TASK TO COMPLETE:
Write out every line of the material as it stands, apart from the pictures.

THE DATA:
--------

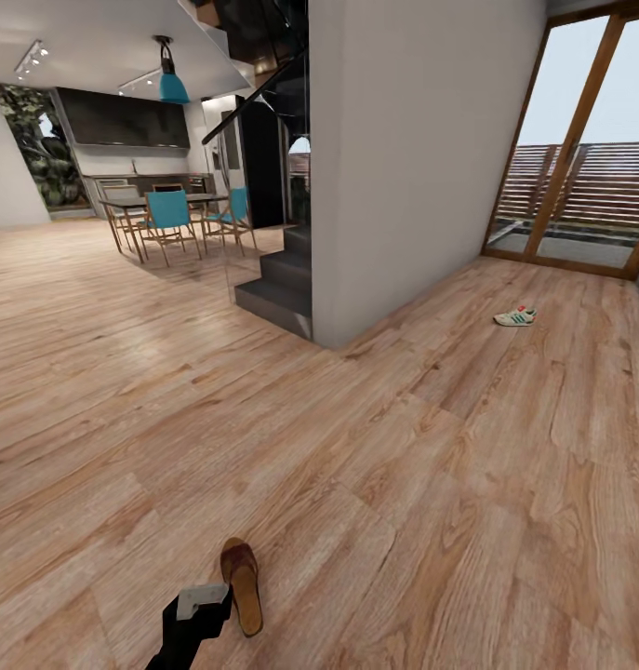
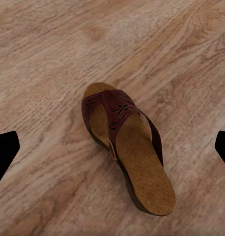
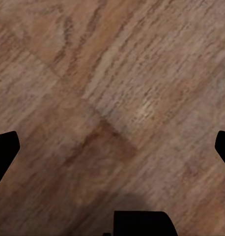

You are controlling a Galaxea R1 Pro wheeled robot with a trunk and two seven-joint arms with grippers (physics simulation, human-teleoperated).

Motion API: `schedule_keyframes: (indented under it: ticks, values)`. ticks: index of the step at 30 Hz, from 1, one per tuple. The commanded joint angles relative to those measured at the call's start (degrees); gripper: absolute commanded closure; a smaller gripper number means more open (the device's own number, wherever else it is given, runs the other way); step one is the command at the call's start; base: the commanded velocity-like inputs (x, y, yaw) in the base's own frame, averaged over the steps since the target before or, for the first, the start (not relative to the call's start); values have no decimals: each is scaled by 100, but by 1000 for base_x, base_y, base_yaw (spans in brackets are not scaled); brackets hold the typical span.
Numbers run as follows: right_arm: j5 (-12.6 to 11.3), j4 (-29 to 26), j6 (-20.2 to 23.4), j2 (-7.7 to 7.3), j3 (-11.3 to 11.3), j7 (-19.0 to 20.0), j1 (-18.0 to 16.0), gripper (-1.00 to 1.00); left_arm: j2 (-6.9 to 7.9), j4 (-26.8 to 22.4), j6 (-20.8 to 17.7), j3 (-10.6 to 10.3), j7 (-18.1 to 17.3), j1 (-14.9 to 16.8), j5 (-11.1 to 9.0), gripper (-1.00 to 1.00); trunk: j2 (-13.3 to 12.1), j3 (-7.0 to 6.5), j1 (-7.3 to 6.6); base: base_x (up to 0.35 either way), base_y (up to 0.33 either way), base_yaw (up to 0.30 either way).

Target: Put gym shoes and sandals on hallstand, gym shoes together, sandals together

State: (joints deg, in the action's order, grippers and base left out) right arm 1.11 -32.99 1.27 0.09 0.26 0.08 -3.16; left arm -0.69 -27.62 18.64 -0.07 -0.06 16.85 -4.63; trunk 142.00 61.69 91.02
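A dark brown sandal (image 1: 241, 586) with a tan footbed lies on the corridor floor (image 1: 403, 484) close in front of me. My left arm (image 1: 193, 619) hangs just beside it. In the left wrist view the sandal (image 2: 125, 147) lies flat between the wide-apart fingertips (image 2: 4, 152) of my open left gripper (image 2: 112, 150), which stays above it without touching. One cream-white gym shoe (image 1: 515, 316) with green stripes rests far off to the right, near the glass door. My right gripper (image 3: 112, 147) is open over bare planks. The hallstand is out of view.
A pale wall block (image 1: 412, 167) with dark stairs (image 1: 277, 288) stands ahead. A wood-framed glass door (image 1: 579, 149) is at the far right. A dining table with blue chairs (image 1: 170, 219) stands far back left. Wide wood flooring lies between.
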Motion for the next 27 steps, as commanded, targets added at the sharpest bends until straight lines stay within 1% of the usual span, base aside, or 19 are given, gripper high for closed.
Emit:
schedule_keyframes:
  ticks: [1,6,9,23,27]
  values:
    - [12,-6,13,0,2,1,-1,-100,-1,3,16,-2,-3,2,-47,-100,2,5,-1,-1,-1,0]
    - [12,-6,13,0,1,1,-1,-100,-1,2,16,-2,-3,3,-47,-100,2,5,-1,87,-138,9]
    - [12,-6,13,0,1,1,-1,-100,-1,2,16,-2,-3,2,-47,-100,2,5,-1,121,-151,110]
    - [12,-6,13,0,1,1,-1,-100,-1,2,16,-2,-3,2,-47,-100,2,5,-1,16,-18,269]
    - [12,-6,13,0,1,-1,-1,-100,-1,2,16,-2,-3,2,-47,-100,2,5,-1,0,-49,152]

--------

ANSWER BOX:
You are controlling a Galaxea R1 Pro wheeled robot with a trunk and two seven-joint arms with grippers (physics simulation, human-teleoperated).

Motion API: `schedule_keyframes: (indented under it: ticks, values)`. ticks: index of the step at 30 Hz, from 1, one per tuple. The commanded joint angles relative to those measured at the call's start (degrees); gripper: absolute commanded closure; a smaller gripper number means more open (the device's own number, wherever else it is given, runs the other way); step one is the command at the call's start; base: the commanded velocity-like inputs (x, y, yaw) in the base's own frame, averaged over the steps since the target before or, for the first, the start (not relative to the call's start); values have no decimals: each is scaled by 100, but by 1000 for base_x, base_y, base_yaw (spans in brackets are not scaled); brackets hold the typical span.
Numbers run as follows: right_arm: j5 (-12.6 to 11.3), j4 (-29 to 26), j6 (-20.2 to 23.4), j2 (-7.7 to 7.3), j3 (-11.3 to 11.3), j7 (-19.0 to 20.0), j1 (-18.0 to 16.0), gripper (-1.00 to 1.00); left_arm: j2 (-6.9 to 7.9), j4 (-26.8 to 22.4), j6 (-20.8 to 17.7), j3 (-10.6 to 10.3), j7 (-18.1 to 17.3), j1 (-14.9 to 16.8), j5 (-11.1 to 9.0), gripper (-1.00 to 1.00); trunk: j2 (-13.3 to 12.1), j3 (-7.0 to 6.5), j1 (-7.3 to 6.6); base: base_x (up to 0.35 either way), base_y (up to 0.33 either way), base_yaw (up to 0.30 either way).

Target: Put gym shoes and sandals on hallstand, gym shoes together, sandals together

State: (joints deg, in the action's order, grippers and base left out) right arm 1.11 -32.99 1.27 0.09 0.26 0.08 -3.16; left arm -0.69 -27.62 18.64 -0.07 -0.06 16.85 -4.63; trunk 142.00 61.69 91.02
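A dark brown sandal (image 1: 241, 586) with a tan footbed lies on the corridor floor (image 1: 403, 484) close in front of me. My left arm (image 1: 193, 619) hangs just beside it. In the left wrist view the sandal (image 2: 125, 147) lies flat between the wide-apart fingertips (image 2: 4, 152) of my open left gripper (image 2: 112, 150), which stays above it without touching. One cream-white gym shoe (image 1: 515, 316) with green stripes rests far off to the right, near the glass door. My right gripper (image 3: 112, 147) is open over bare planks. The hallstand is out of view.
A pale wall block (image 1: 412, 167) with dark stairs (image 1: 277, 288) stands ahead. A wood-framed glass door (image 1: 579, 149) is at the far right. A dining table with blue chairs (image 1: 170, 219) stands far back left. Wide wood flooring lies between.
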Motion for the next 27 steps, as commanded, targets added at the sharpest bends until straight lines stay within 1% of the usual span, base aside, or 19 are given, gripper high for closed.
Emit:
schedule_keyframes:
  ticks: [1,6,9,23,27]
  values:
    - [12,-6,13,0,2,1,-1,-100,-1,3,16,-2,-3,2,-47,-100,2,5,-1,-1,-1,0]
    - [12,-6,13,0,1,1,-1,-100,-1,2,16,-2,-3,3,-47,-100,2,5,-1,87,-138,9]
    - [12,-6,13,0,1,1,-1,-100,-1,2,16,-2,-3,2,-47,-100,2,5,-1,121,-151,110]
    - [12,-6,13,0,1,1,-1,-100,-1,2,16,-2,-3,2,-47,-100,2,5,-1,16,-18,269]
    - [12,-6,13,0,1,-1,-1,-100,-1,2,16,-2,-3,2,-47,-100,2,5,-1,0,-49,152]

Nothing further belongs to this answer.